BSS (Blind Source Separation)
This repository includes two different types of FDICA, IVA, AuxIVA, ILRMA as well as simultaneous video-audio-recording, speaker recognition and facial recognition.
工学博覧会2019 : 音声処理班音源分離チーム
Demo
You can watch the demonstration from HERE.
A modified version is now available from HERE.
Blind Source Separation
FDICA(version1, version2)
FDICA is frequency domain independent component analysis. The difference of those two versions are the way of permutation.
Requirements (library dependency)
You need Python 3.4 or later to run FDICA.
- munkres
- tqdm
- numpy
- scipy
Quick start
First, install libraries and change the current directory to src.
pip install numpy
pip install scipy
pip install tqdm
pip install munkres
cd src
Second, for instance,
import numpy as np
import scipy.io.wavfile as wf
from FDICA import ICA, FDICA
#prepare data
rate1, data1 = wf.read('./mix_1.wav')
rate2, data2 = wf.read('./mix_2.wav')
rate3, data3 = wf.read('./mix_3.wav')
if rate1 != rate2 or rate2 != rate3:
raise ValueError('Sampling_rate_Error')
data = [data1.astype(float), data2.astype(float), data3.astype(float)]
y = FDICA(data, sample_freq=rate1).fdica()
y = [(y_i * 32767 / max(np.absolute(y_i))).astype(np.int16) for y_i in np.asarray(y)]
wf.write('./music1.wav', rate1, y[0])
wf.write('./music2.wav', rate2, y[1])
wf.write('./music3.wav', rate3, y[2])
Usage
You can choose three different fai function.
Reference
- Evaluation of blind signal separation method using directivity pattern under reverberant condition
- An Approach to Blind Source Separation Based on Temporal Structure of Speech Signals.
IVA
IVA is independent vector analysis.
Requirements (library dependency)
You need Python 3.6 or later to run IVA.
- tqdm
- numpy
- scipy
Quick start
First, install libraries and change the current directory to src.
cd src
Second, for instance,
import numpy as np
import cis
from IVA import IVA
rate1, data1 = cis.wavread('./samples/mixdata/mix1.wav')

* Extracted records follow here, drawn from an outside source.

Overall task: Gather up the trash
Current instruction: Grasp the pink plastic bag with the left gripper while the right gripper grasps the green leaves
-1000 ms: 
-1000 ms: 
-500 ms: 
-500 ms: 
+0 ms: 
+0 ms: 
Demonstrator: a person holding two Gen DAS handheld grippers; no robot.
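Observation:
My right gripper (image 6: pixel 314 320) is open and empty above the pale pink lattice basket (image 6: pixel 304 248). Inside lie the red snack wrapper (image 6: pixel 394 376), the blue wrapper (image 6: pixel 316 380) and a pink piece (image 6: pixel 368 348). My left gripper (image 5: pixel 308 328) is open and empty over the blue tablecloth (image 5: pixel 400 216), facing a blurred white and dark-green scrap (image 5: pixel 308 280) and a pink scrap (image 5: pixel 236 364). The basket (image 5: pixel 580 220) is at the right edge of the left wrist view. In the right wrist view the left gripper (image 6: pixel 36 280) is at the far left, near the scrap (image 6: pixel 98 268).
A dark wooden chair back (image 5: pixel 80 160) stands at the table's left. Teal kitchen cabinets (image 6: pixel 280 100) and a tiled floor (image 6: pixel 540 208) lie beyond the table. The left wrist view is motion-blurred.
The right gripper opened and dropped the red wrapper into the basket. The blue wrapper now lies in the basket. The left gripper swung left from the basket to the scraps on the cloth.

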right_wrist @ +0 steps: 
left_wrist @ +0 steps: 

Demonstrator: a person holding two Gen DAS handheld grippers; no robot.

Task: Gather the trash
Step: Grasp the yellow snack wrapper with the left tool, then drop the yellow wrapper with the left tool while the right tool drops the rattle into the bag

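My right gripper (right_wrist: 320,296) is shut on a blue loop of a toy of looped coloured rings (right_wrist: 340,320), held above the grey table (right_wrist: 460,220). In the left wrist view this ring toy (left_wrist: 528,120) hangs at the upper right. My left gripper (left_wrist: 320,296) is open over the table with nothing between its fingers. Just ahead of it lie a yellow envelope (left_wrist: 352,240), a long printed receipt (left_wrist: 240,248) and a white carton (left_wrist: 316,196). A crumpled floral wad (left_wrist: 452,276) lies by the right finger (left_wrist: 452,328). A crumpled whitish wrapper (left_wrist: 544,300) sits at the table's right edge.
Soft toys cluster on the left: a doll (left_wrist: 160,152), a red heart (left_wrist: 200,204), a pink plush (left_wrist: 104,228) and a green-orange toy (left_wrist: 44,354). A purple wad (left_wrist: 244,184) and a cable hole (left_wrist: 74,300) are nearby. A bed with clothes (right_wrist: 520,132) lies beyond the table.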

rate2, data2 = cis.wavread('./samples/mixdata/mix2.wav')
rate3, data3 = cis.wavread('./samples/mixdata/mix3.wav')
if rate1 != rate2 or rate2 != rate3:
raise ValueError('Sampling_rate_Error')
fs = rate1
x = np.array([data1, data2, data3], dtype=np.float32)
y = IVA(x, fs).iva()
cis.wavwrite('./samples/sepdata/IVA/music1_r.wav', fs, y[0])
cis.wavwrite('./samples/sepdata/IVA/music2_r.wav', fs, y[1])
cis.wavwrite('./samples/sepdata/IVA/music3_r.wav', fs, y[2])
Reference
- Blind Source Separation Exploiting Higher-Order Frequency Dependencies
AuxIVA
AuxIVA is independent vector analysis.
Requirements (library dependency)
You need Python 3.6 or later to run AuxIVA.
- tqdm
- numpy
- scipy
Quick start
First, install libraries and change the current directory to src.
cd src
Second, for instance,
import numpy as np
import cis
from AuxIVA import AuxIVA
rate1, data1 = cis.wavread('./samples/mixdata/mix1.wav')
rate2, data2 = cis.wavread('./samples/mixdata/mix2.wav')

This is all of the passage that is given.